When I arrived to Brussels, a Belgian man told me something that would ring true by the time of my departure: “You hate coming to Brussels, you hate living there, and then you hate leaving.”
I didn’t hate the idea of Brussels. When I accepted my job offer, the only thing I knew was that it was the Capital of the European Union. “I love Europe, so I’ll love the capital.” I told myself that without truly understanding what it’s like to live in another city and navigate through another system.
Well, my first month was horrible. I had the tiniest number of friends, I was homeless in the I-don’t-have-a-home-but-I-have-shelter sort of way and I was broke. The problem was that I needed money to rent a place. But I needed to have a place in order to have a residence permit. And I needed a residence permit in order to get paid for work. Confusing? Yes. I didn’t prepare at all, so it was no one’s fault but mine, but navigating through a bureaucratic system in French and Dutch didn’t help me fix it.

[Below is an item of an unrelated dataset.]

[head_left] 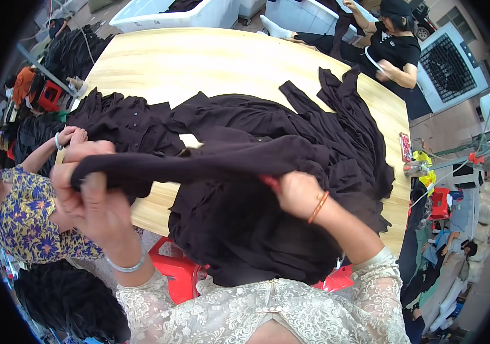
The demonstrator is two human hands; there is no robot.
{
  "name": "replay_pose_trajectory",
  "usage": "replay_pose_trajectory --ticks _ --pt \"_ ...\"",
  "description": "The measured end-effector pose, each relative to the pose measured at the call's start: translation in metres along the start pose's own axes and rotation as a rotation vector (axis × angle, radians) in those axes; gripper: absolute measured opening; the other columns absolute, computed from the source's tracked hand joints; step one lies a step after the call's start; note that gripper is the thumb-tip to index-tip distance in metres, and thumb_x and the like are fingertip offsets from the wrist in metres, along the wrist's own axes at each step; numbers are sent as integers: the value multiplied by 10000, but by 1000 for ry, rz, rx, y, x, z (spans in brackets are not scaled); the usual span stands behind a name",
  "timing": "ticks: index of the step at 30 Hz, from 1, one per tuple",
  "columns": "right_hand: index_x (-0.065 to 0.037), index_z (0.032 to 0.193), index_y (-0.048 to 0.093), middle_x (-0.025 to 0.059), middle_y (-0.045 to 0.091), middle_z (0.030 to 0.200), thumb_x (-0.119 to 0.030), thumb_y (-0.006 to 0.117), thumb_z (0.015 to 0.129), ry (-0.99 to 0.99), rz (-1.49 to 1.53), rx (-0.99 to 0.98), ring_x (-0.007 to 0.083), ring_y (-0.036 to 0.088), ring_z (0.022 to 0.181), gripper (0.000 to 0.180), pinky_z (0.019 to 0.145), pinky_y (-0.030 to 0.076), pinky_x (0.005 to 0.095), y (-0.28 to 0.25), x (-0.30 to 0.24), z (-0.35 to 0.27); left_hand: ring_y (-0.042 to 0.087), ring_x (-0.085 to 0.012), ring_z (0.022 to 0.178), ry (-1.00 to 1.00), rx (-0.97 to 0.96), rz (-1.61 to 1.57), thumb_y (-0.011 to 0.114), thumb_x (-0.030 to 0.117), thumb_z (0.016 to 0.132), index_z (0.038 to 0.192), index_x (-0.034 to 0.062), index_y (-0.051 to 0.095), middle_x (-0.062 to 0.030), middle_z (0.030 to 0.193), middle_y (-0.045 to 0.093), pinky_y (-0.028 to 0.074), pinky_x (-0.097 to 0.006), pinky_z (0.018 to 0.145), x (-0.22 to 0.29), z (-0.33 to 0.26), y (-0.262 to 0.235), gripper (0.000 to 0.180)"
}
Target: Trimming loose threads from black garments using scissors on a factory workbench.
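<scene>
A long strip of a dark garment [187, 167], perhaps a sleeve, is stretched across in front of me above the table. My left hand [98, 200] grips its left end, fingers and thumb closed around the cloth. At the other end my right hand [301, 195] is a fist against the fabric. A small red tool [270, 182] pokes out of that fist; its kind is hidden by the fingers and blur. Under both hands lies a heap of dark garments [245, 114], some spilling over the near table edge onto my lap. A buttoned dark garment [133, 123] lies at the left.
The pale wooden table [187, 57] spans the middle. A co-worker in a flowered top [38, 218] sits at the left, one hand on the cloth. Another person in black [391, 51] sits far right. White bins [170, 20] stand beyond; a red stool [179, 275] is below.
</scene>
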State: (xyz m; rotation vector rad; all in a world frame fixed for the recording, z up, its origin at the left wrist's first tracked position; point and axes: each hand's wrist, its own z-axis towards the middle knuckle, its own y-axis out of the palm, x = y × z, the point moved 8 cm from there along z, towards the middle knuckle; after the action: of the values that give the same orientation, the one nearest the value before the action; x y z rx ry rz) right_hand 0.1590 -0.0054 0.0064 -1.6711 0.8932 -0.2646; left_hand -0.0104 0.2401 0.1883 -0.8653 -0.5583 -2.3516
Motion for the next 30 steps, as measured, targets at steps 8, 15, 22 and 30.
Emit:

So once I finally got that figured out, I moved in with two people that really made my life easier. This was the beginning of an upward trend in my time there. I started renting my new place on the day before Christmas and they made us all a Christmas dinner as a welcoming gift. I could have cried at that time. From that day forward, I knew that while the clouds could burst with rain at any minute, that the people would make it all better.
But the actual place I was renting was terrible. I recall not having hot water for upwards of two weeks. Some of the weakest wifi I have ever had. To top things off, my room eventually was infested with flies. 5 months into my contract, I decided to move. Besides, I had already become acquainted with the city by this point, I could finally find a place more fitting for me.
When I moved, I found a wonderful place in the better part the city. Close to awesome bars, fritkots and the European Parliament. To add to this, summer had finally come. Anyone who knows me knows that I love summer. My time in the summer was simply wonderful. Hanging out with new intern friends, drinking beer by St. Catharine, eating at Mama Roma’s pizza place, hiking almost every weekend, travelling on others. It took almost 7 months but I finally felt like Brussels was my home.
When I finished my work contract, I didn’t realize what I was going to miss. I knew I wasn’t going to miss the bureaucracy, and the government that conveniently didn’t operate in my native tongue, but I ended up missing everything else. Brussels is weird. There’s no arguing that. But I learned to love it, like you learn to love that greasy run down restaurant with the suspiciously cheap food. It’s not the cleanest, it may not even have the nicest people, but it’s undeniably comforting.
Even after the events that took place two days ago, I can safely say that it will recover. The Mannekin Pis will reign again. The asymmetrical Grand Place will stand tall. And it will recover because of the people there. As much as they complain about it — and as much as I did — the love was there.
It will recover because Belgium always recovers — even if it’s in the most inefficient way possible.